■ **TASK TO COMPLETE**
Print out the data precisely as it appears here, with no pictures.

■ **DATA SHOWN**
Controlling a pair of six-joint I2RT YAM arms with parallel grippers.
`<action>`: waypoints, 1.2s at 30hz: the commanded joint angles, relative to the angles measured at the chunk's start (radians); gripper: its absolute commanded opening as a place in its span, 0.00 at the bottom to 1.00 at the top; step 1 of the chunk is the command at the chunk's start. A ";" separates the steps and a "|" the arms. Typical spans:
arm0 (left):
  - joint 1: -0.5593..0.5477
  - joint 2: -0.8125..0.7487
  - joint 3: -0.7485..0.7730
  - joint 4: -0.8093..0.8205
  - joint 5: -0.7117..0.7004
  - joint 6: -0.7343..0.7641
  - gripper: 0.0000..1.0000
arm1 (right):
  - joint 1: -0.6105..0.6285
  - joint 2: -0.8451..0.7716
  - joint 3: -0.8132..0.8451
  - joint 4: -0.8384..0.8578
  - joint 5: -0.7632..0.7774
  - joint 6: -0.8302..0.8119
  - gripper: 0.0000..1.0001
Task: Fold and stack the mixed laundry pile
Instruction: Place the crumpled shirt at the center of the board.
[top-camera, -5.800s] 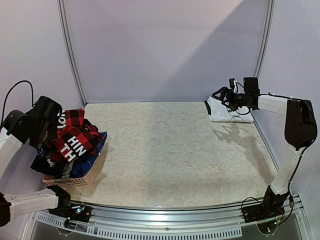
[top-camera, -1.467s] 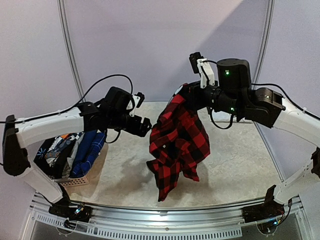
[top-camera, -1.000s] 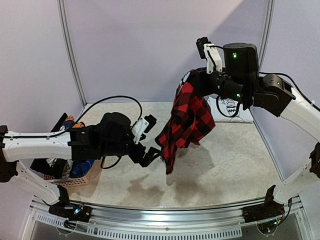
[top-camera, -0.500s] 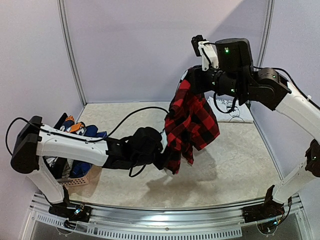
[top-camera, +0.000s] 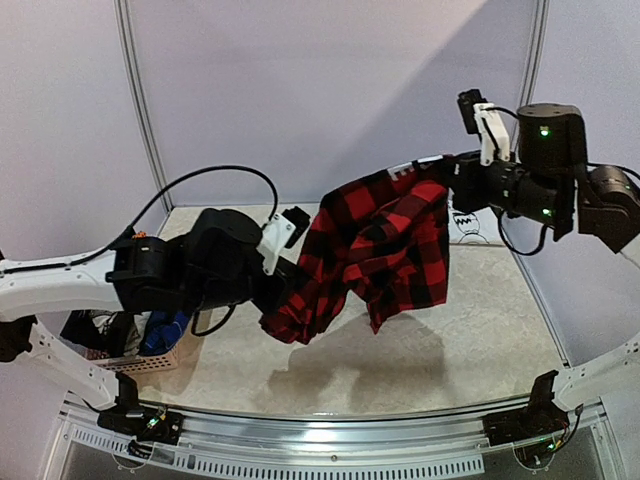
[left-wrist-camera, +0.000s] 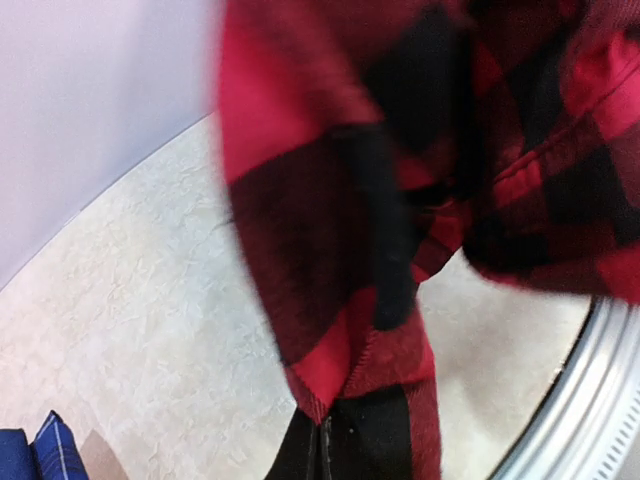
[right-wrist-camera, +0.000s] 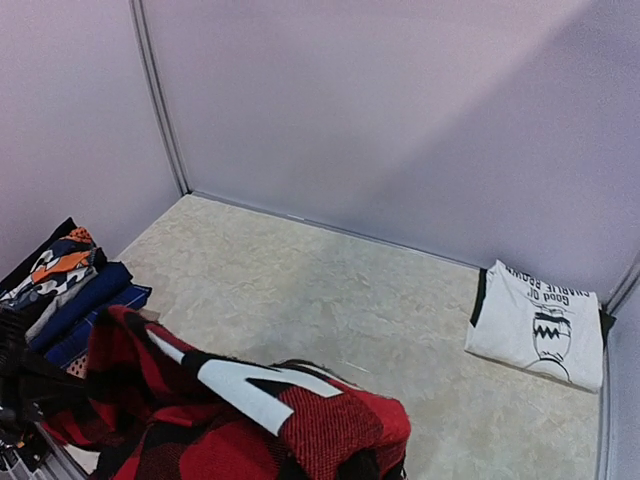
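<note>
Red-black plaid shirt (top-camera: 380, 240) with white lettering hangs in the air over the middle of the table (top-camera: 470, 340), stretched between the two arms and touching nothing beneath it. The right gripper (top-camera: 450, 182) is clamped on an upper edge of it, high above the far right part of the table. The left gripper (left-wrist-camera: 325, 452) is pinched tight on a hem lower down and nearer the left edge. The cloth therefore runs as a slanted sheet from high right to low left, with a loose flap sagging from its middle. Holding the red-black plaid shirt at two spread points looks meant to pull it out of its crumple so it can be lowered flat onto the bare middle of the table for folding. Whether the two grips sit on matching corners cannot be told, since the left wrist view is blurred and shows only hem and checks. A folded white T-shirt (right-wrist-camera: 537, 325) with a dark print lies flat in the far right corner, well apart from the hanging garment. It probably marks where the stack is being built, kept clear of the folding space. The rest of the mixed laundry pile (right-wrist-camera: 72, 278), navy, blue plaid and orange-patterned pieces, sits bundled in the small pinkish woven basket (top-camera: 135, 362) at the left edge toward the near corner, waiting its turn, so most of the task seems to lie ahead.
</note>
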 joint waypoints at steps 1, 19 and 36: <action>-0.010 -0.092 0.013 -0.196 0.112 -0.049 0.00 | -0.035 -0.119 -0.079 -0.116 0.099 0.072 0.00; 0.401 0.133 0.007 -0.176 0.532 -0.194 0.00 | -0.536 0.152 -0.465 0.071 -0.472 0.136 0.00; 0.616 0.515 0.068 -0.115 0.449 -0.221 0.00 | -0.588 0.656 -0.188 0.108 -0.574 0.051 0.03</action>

■ **FINAL ANSWER**
Controlling a pair of six-joint I2RT YAM arms with parallel grippers.
`<action>`: waypoints, 1.2s at 30hz: the commanded joint angles, relative to the angles measured at the chunk's start (radians); gripper: its absolute commanded opening as a place in its span, 0.00 at the bottom to 1.00 at the top; step 1 of the chunk is the command at the chunk's start. A ";" separates the steps and a "|" the arms. Typical spans:
arm0 (left):
  - joint 1: -0.5593..0.5477
  - joint 2: -0.8125..0.7487
  - joint 3: -0.7485..0.7730
  - joint 4: -0.8093..0.8205
  - joint 5: -0.7117..0.7004
  - joint 6: -0.7343..0.7641
  - gripper: 0.0000..1.0000
arm1 (right):
  - joint 1: -0.6105..0.6285
  - joint 2: -0.8451..0.7716
  - joint 3: -0.8132..0.8451
  - joint 4: -0.8384..0.8578
  - joint 5: -0.7632..0.7774
  - joint 6: -0.8302..0.8119
  - gripper: 0.0000..1.0001
Task: Fold and stack the mixed laundry pile
Instruction: Place the crumpled shirt at the center of the board.
[top-camera, -5.800s] 
[top-camera, -1.467s] 
[top-camera, -1.000s] 
[top-camera, -0.500s] 
[top-camera, +0.000s] 
[left-wrist-camera, +0.000s] 
[right-wrist-camera, +0.000s] 
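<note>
Red-black plaid shirt (top-camera: 380, 240) with white lettering hangs in the air over the middle of the table (top-camera: 470, 340), stretched between the two arms and touching nothing beneath it. The right gripper (top-camera: 450, 182) is clamped on an upper edge of it, high above the far right part of the table. The left gripper (left-wrist-camera: 325, 452) is pinched tight on a hem lower down and nearer the left edge. The cloth therefore runs as a slanted sheet from high right to low left, with a loose flap sagging from its middle. Holding the red-black plaid shirt at two spread points looks meant to pull it out of its crumple so it can be lowered flat onto the bare middle of the table for folding. Whether the two grips sit on matching corners cannot be told, since the left wrist view is blurred and shows only hem and checks. A folded white T-shirt (right-wrist-camera: 537, 325) with a dark print lies flat in the far right corner, well apart from the hanging garment. It probably marks where the stack is being built, kept clear of the folding space. The rest of the mixed laundry pile (right-wrist-camera: 72, 278), navy, blue plaid and orange-patterned pieces, sits bundled in the small pinkish woven basket (top-camera: 135, 362) at the left edge toward the near corner, waiting its turn, so most of the task seems to lie ahead.
</note>
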 joint waypoints at steps 1, 19 and 36: <action>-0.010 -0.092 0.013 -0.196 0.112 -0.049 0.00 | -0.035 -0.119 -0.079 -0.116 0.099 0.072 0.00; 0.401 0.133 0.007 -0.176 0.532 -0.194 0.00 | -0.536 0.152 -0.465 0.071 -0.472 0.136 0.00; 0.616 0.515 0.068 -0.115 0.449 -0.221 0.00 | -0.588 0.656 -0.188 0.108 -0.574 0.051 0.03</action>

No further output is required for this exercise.